* _TASK GOAL_
Return the run of lines below that opens with the line containing "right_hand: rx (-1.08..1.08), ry" and closes with the line containing "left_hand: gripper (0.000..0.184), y", keeping each one exact.
----------
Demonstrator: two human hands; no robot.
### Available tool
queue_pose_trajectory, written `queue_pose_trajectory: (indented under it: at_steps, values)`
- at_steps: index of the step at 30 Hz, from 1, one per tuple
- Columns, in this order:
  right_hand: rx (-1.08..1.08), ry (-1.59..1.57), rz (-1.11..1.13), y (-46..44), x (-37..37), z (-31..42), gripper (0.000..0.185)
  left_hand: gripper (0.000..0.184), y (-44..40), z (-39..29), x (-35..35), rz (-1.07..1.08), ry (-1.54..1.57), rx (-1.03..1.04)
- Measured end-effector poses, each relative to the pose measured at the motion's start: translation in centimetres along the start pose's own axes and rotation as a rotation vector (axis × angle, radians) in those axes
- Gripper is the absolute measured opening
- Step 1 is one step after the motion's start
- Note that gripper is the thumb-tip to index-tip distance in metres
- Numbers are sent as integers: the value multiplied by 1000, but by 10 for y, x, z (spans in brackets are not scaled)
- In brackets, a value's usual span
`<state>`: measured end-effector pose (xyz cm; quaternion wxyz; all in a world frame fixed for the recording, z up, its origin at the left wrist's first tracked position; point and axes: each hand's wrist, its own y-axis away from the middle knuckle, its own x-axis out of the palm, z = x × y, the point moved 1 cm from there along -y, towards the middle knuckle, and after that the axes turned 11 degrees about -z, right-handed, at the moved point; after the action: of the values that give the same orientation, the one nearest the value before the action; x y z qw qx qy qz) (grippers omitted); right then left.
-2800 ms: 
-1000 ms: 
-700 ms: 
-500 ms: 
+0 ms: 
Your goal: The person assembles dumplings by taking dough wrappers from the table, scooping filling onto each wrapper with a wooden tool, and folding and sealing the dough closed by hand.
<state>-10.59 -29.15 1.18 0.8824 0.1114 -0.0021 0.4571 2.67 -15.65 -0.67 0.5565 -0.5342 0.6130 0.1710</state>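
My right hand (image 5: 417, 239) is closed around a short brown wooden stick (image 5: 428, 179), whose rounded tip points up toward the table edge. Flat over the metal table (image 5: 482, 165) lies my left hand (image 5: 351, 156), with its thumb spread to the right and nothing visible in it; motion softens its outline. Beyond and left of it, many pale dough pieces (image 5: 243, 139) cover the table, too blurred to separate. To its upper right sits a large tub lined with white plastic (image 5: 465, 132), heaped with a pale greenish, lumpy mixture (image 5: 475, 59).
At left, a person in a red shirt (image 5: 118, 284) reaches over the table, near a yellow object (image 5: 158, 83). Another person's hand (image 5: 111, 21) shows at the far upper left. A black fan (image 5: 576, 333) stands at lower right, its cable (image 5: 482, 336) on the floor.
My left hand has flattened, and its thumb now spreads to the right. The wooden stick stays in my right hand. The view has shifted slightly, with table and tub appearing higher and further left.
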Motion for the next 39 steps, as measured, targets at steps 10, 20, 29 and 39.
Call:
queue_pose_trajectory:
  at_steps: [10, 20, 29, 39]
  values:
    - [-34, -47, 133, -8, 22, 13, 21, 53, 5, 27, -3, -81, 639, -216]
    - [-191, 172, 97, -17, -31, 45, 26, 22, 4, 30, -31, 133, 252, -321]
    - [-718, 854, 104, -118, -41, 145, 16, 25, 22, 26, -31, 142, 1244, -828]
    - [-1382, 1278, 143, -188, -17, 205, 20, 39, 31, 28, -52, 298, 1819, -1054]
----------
* _TASK RESULT_
  right_hand: rx (-1.08..1.08), ry (-1.59..1.57), rz (-1.11..1.13), y (-46..44), x (-37..37), z (-31..42), gripper (0.000..0.185)
  left_hand: gripper (0.000..0.184), y (-44..40), z (-39..29), x (-35..35), rz (-1.07..1.08), ry (-1.54..1.57), rx (-1.03..1.04)

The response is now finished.